■ Required action
Wherever a line in the data holds the word "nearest", pull that line out.

■ Provided data

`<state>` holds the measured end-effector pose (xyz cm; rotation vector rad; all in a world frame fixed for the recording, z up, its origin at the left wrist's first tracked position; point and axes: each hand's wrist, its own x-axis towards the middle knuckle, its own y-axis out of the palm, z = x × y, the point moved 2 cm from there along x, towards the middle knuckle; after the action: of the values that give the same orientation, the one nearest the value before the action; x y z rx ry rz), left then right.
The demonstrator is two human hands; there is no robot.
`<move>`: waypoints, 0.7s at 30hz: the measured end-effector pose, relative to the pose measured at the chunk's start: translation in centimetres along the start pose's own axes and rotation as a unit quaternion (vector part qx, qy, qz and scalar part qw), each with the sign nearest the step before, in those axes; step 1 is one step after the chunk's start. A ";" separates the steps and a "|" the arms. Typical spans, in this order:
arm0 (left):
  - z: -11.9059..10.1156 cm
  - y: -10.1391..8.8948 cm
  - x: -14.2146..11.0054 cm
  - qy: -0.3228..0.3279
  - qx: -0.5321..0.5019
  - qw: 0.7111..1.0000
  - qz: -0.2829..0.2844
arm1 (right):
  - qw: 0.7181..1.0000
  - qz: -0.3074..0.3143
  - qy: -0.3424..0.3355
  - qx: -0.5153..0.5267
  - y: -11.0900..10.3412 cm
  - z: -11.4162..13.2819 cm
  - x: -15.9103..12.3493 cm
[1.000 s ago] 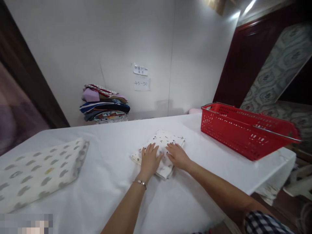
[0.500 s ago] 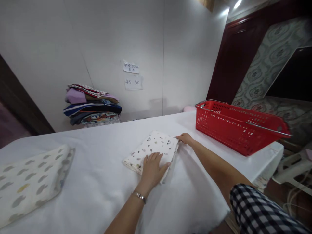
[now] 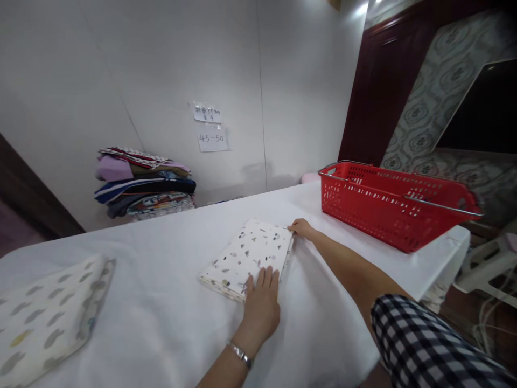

■ Solution to the exercise
`<state>` holds the measured end-effector pose (xyz cm; rotation vector rad; all in a world frame fixed for the recording, z up, its origin at the left wrist's first tracked position; point and axes: each hand's wrist, its own x-axis towards the middle knuckle, its own y-axis out of the palm, z = x × y, the point moved 2 cm from there along x, towards the middle knuckle; after the action: of the values that give the same orientation, the one nearest the value before the action; x y z rx ry rz), left then right.
`<move>`: waypoints, 0.7s at 30hz: the measured end-effector pose, relative to the pose measured at the chunk's start: translation in centimetres along the start pose's own axes and rotation as a unit quaternion (vector part qx, qy, qz and scalar part qw), each with the sign nearest the step before, in those axes; step 1 is one step after the chunk's start. A ";" separates the steps and a "|" the arms. Typical spans, in this order:

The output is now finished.